I’m working with a workflow that gets used in two different endpoints of my application. The workflow contains multiple steps and connections between them.
First usage: Direct workflow via /endpoint-a Second usage: Part of a larger workflow via /endpoint-b
My issue is that I need different logging destinations. When users hit endpoint-a, I want traces to go to LangSmith workspace1. When they use endpoint-b, traces should go to workspace2.
I can’t use the @traceable decorator since the same functions get called from both places.
Is there a way to tell my workflow which LangSmith workspace to use when I run it?
os.environ["LANGCHAIN_PROJECT"] = mySettings.project_name # works for endpoint-a
I looked into RunTrees but couldn’t figure out how to pass the configuration properly.
settings = {
"execution_id": request.session_id,
"max_depth": 100,
"configurable": {
"session_id": str(uuid.uuid4()),
"checkpoint_path": ""
},
}
workflow = workflow_factory.create_workflow()
trace = RunTree(
run_type="workflow",
name="My Workflow",
inputs=initial_state,
project_name="workspace2"
)
# how do I connect the workflow with settings and get results?
trace.end(outputs=???)
trace.post()
Been there with similar routing issues in production. Environment variables fall apart fast with multiple concurrent requests hitting different endpoints.

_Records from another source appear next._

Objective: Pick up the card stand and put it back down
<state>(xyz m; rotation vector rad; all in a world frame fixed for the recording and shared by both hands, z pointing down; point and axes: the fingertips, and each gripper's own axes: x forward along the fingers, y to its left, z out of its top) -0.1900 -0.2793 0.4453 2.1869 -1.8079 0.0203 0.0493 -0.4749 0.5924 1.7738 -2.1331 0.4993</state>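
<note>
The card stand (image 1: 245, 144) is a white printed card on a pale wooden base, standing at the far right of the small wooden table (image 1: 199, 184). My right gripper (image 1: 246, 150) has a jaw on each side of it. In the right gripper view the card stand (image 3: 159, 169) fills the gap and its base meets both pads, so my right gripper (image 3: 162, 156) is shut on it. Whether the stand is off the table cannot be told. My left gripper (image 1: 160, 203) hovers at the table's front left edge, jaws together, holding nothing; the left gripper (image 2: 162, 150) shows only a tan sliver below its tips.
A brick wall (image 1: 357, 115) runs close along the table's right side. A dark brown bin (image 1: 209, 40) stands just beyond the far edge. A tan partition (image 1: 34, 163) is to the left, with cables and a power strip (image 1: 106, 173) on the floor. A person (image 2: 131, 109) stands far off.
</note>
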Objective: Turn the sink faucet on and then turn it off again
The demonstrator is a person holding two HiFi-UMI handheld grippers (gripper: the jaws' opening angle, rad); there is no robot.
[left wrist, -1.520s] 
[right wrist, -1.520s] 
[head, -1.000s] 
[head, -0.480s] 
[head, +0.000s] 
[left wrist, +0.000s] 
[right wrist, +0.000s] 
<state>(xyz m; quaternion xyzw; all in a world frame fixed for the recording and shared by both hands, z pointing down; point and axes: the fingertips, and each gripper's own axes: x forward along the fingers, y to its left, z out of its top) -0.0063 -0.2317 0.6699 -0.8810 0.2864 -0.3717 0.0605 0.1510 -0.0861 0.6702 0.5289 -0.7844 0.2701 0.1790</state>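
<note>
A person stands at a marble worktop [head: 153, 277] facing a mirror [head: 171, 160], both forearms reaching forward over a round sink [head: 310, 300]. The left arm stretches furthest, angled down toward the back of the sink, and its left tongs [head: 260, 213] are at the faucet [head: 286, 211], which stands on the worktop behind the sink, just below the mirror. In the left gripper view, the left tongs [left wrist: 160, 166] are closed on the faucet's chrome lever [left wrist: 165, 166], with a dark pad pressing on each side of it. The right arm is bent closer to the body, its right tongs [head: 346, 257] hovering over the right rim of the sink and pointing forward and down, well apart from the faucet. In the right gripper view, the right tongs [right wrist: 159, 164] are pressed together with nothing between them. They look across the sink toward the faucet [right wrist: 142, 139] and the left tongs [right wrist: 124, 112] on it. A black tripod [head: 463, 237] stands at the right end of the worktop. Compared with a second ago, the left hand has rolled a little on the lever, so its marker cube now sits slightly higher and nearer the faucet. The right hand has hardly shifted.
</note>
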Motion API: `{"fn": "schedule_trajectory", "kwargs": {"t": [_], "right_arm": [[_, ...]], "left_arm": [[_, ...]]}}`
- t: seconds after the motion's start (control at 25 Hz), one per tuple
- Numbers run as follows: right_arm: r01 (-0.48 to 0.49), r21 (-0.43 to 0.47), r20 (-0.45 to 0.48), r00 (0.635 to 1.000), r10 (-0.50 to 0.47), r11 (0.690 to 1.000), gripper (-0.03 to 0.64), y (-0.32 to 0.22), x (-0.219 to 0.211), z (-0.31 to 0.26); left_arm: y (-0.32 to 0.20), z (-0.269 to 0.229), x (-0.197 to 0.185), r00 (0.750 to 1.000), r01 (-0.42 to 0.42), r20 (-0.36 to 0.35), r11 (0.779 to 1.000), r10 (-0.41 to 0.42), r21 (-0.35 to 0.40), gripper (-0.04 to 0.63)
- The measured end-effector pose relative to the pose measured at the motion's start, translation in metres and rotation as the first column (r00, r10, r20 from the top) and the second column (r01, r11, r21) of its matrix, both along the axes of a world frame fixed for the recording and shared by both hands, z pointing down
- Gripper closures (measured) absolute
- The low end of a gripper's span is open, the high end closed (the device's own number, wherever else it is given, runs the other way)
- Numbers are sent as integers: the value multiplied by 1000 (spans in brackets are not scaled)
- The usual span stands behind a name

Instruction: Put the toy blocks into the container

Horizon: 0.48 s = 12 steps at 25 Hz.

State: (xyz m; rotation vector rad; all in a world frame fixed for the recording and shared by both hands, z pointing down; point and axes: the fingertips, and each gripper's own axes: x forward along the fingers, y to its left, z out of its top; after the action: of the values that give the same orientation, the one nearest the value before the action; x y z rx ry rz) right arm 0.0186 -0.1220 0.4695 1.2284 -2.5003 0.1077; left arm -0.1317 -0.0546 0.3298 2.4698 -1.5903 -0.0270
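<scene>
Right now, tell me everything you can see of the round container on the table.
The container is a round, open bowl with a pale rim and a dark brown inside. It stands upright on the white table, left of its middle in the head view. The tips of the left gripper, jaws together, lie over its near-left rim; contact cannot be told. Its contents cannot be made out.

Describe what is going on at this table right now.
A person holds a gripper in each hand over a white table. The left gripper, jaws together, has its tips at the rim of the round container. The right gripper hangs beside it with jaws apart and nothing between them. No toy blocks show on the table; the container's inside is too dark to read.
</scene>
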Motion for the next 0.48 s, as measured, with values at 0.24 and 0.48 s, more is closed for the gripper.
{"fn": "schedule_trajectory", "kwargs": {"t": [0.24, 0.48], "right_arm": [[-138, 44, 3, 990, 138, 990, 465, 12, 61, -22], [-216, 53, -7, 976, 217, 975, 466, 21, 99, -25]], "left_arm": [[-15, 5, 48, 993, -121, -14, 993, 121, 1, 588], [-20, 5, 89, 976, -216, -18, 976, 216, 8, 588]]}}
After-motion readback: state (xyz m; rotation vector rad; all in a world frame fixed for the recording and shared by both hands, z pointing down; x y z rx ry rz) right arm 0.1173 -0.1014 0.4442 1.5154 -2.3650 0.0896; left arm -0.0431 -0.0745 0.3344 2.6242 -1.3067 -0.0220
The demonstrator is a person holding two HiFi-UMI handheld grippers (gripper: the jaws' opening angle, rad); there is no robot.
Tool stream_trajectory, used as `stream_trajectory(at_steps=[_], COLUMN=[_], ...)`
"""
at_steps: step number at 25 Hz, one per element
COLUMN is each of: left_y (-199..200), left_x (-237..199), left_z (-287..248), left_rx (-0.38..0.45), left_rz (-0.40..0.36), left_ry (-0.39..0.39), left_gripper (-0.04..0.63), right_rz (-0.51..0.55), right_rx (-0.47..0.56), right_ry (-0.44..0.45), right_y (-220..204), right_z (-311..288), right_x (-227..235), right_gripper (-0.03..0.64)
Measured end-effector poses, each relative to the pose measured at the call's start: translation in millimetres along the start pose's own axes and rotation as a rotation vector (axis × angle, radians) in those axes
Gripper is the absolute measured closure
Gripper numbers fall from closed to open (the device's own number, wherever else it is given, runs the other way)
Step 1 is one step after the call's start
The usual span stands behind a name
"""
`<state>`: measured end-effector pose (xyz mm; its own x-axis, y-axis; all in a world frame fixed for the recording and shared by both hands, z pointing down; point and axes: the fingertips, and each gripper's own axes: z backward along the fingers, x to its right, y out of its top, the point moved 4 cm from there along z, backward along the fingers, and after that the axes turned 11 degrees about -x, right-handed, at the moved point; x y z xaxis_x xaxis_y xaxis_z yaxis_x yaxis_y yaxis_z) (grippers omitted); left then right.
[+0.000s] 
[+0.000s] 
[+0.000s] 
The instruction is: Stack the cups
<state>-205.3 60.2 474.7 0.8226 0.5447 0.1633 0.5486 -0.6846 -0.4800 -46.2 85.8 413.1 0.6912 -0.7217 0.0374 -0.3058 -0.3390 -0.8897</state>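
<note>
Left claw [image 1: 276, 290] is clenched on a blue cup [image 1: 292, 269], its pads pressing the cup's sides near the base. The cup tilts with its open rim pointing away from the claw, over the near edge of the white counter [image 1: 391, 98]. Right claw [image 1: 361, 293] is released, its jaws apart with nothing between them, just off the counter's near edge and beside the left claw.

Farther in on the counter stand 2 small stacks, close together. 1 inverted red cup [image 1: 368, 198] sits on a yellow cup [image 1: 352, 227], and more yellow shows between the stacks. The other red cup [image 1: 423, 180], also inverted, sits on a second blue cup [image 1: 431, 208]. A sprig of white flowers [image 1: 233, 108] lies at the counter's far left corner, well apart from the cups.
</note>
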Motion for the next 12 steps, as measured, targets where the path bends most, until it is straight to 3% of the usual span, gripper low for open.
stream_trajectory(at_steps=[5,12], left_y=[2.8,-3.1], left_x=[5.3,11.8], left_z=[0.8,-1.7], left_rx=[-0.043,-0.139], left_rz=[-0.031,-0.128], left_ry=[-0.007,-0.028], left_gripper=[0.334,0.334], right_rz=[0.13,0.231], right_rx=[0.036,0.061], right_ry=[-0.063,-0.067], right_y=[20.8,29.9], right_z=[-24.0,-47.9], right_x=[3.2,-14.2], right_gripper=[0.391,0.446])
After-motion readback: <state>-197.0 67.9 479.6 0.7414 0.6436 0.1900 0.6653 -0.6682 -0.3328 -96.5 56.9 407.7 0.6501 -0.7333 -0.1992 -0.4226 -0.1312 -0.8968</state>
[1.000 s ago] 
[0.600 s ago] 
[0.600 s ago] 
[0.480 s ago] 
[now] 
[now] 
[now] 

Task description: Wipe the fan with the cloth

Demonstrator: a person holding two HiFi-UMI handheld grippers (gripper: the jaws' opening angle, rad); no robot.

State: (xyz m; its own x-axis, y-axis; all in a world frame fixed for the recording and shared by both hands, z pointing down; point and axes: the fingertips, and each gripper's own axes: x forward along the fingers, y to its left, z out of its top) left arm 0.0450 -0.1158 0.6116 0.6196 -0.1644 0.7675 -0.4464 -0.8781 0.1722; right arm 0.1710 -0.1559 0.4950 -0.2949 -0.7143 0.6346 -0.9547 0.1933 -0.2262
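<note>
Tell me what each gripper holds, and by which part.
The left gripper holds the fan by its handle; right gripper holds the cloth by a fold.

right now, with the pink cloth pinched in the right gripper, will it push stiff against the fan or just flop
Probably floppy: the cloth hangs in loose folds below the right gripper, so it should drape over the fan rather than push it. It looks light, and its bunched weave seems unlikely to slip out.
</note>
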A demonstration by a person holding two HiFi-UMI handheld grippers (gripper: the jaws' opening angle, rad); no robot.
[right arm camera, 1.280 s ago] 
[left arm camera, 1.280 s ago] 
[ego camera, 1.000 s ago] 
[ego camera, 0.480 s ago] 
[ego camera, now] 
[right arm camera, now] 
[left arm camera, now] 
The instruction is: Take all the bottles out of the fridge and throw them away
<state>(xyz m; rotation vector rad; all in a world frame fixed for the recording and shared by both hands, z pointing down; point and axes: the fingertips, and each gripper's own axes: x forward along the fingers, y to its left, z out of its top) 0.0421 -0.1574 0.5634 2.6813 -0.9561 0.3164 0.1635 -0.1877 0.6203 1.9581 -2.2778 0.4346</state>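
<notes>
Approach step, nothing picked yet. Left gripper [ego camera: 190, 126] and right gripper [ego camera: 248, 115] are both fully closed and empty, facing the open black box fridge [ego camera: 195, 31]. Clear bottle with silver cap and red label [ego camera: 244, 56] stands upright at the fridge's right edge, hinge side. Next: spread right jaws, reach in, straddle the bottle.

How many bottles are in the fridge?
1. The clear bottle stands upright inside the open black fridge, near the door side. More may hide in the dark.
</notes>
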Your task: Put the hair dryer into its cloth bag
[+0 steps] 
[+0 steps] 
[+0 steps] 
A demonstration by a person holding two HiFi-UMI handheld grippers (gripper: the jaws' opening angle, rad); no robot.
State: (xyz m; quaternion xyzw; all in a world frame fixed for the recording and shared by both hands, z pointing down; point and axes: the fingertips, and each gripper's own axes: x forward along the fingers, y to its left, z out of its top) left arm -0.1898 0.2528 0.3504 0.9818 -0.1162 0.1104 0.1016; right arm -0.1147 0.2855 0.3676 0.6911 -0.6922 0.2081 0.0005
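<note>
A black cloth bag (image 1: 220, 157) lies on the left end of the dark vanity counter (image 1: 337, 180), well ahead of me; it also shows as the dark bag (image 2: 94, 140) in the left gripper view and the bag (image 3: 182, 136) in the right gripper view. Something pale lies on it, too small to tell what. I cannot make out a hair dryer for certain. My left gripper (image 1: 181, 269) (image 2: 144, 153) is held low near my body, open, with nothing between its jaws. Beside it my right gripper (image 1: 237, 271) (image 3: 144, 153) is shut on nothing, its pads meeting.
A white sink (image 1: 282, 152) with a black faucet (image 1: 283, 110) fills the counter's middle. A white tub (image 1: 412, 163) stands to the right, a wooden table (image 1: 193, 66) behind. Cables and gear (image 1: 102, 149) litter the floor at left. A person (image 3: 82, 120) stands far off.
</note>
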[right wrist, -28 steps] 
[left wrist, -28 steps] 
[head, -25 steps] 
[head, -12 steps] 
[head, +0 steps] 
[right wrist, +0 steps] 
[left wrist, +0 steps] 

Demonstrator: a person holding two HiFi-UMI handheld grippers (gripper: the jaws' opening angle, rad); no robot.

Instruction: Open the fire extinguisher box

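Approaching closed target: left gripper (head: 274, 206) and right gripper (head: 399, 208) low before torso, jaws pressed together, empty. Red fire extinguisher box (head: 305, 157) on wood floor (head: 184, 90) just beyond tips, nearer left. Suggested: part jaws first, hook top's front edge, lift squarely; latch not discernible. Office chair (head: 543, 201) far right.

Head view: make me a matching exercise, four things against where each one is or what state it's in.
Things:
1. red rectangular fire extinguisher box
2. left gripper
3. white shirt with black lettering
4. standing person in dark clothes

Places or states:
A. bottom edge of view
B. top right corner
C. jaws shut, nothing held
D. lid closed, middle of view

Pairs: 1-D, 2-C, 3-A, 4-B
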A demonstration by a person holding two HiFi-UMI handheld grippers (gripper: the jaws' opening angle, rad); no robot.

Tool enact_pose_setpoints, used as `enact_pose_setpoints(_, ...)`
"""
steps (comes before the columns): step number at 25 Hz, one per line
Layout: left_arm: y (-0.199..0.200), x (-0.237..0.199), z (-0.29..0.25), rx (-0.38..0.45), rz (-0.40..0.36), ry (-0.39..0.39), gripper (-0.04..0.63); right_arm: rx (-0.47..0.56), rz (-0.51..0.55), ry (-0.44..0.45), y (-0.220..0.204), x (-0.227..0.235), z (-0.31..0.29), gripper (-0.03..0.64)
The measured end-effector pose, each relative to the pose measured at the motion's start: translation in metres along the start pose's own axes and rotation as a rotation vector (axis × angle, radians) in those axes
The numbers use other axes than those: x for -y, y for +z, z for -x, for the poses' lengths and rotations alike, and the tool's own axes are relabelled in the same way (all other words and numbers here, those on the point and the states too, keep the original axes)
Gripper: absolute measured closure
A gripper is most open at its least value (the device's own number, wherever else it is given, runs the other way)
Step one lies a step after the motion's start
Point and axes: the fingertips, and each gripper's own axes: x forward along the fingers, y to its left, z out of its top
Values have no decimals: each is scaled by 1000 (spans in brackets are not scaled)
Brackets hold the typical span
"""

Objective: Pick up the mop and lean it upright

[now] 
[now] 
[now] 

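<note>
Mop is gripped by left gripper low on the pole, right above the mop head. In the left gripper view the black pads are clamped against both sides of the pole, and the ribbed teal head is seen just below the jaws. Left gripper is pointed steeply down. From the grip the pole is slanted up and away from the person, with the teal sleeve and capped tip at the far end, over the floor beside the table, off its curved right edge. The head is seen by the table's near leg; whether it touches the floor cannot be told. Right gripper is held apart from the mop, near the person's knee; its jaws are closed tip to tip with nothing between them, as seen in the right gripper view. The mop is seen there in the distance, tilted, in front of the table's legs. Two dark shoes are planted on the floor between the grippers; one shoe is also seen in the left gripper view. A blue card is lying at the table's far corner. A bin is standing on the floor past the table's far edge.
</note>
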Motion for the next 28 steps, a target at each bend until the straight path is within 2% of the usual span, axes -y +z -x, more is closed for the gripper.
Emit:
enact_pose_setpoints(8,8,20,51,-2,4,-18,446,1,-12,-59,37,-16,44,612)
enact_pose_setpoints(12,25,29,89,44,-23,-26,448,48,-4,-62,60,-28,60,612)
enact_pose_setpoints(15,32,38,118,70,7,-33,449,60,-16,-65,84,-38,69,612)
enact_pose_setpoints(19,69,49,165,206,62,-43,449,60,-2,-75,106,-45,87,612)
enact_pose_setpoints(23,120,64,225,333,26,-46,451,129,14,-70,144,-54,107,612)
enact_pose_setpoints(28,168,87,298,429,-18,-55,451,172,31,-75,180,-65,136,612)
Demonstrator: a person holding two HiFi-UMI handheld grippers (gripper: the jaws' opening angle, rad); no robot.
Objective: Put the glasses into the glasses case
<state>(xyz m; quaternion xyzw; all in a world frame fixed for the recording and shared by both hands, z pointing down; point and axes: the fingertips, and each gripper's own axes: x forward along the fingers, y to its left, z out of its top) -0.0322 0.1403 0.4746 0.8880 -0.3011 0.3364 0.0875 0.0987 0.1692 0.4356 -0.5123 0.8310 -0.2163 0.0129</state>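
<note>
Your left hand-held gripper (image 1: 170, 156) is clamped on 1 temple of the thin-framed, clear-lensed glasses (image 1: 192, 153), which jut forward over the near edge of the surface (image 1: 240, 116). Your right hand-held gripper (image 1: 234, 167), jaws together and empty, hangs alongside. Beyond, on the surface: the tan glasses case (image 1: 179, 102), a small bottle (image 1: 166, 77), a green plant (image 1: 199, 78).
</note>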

I’d skip all the RunTrees and LangSmith config headaches. You’re basically building a workflow orchestrator that needs dynamic routing based on entry points.
Don’t wrestle with trace contexts and thread safety. Set up Latenode to handle your workflow execution instead. Configure different scenarios that auto-route to the right logging destinations based on which endpoint triggers them.
Make two Latenode scenarios - one for endpoint-a logging to workspace1, another for endpoint-b logging to workspace2. Your shared workflow logic stays the same, but Latenode handles execution context and logging routing automatically.
Best part? No need to modify your existing workflow code or mess with RunTree connections. Just call the right Latenode scenario from each endpoint. It handles execution, captures all outputs, and routes traces where they belong.
Used this pattern for several multi-tenant apps where different clients needed isolated logging. Works great and kills all the threading headaches.
Honestly, just use a factory pattern to create preconfigured langsmith clients. Skip the runtree complexity and inject the right client based on which endpoint calls it. Something like client_factory.get_client(workspace_name) then pass that client through your workflow. Way cleaner than fighting global vars or trace contexts.
Your RunTree setup is missing the connection between tracing and workflow execution. You need to use context managers properly - don’t set environment variables globally. Instead, wrap your workflow invocation with the RunTree context. Here’s what worked for me: create the RunTree with your target project name, then use it as a context manager around your workflow execution. The workflow automatically inherits the trace context from the parent RunTree. For those missing outputs, capture the final state from your workflow execution and pass it to trace.end(). I built a simple wrapper class that handles tracing setup and teardown, then instantiate it with different project names depending on which endpoint calls it. Keeps your workflow logic clean and gives you proper trace routing without thread safety headaches from environment variables.
Had this exact problem last year building an analytics platform. The trick is treating trace context as request-scoped instead of fighting global state.
Here’s what worked: create a TraceManager class that handles context switching per request. Initialize it with your target workspace name, then pass it through your workflow chain.
class TraceManager:
def __init__(self, project_name):
self.project_name = project_name
self.client = Client(api_key=os.getenv('LANGCHAIN_API_KEY'))
def execute_workflow(self, workflow, initial_state):
with traced(run_tree=RunTree(
name="workflow_execution",
project_name=self.project_name,
client=self.client
)) as rt:
result = workflow.invoke(initial_state)
return result
For your endpoints, just spin up different TraceManager instances:
# endpoint-a
trace_mgr = TraceManager("workspace1")
result = trace_mgr.execute_workflow(workflow, state)
# endpoint-b
trace_mgr = TraceManager("workspace2")
result = trace_mgr.execute_workflow(workflow, state)
This keeps your workflow code unchanged while giving clean trace routing. No environment variable juggling or threading headaches. The traced context manager handles all the RunTree lifecycle automatically.
I hit the same issue building a multi-tenant app. Environment variables work but aren’t thread-safe with concurrent requests to different endpoints. Here’s what fixed it for me: use LangSmith’s client config directly in your workflow execution context. Don’t mess with global environment variables - just initialize a specific LangSmith client with your target project name and pass it through your workflow execution. Your RunTree approach is close but you’re missing the connection between the tree and actual execution. Set the RunTree as parent context before invoking your workflow, then capture the final state as outputs. Make sure your workflow components inherit the trace context from your parent RunTree. Another thing that worked well: create wrapper functions for each endpoint that establish proper tracing context before calling the shared workflow logic. Keeps your core workflow code untouched while routing traces to different destinations based on entry point.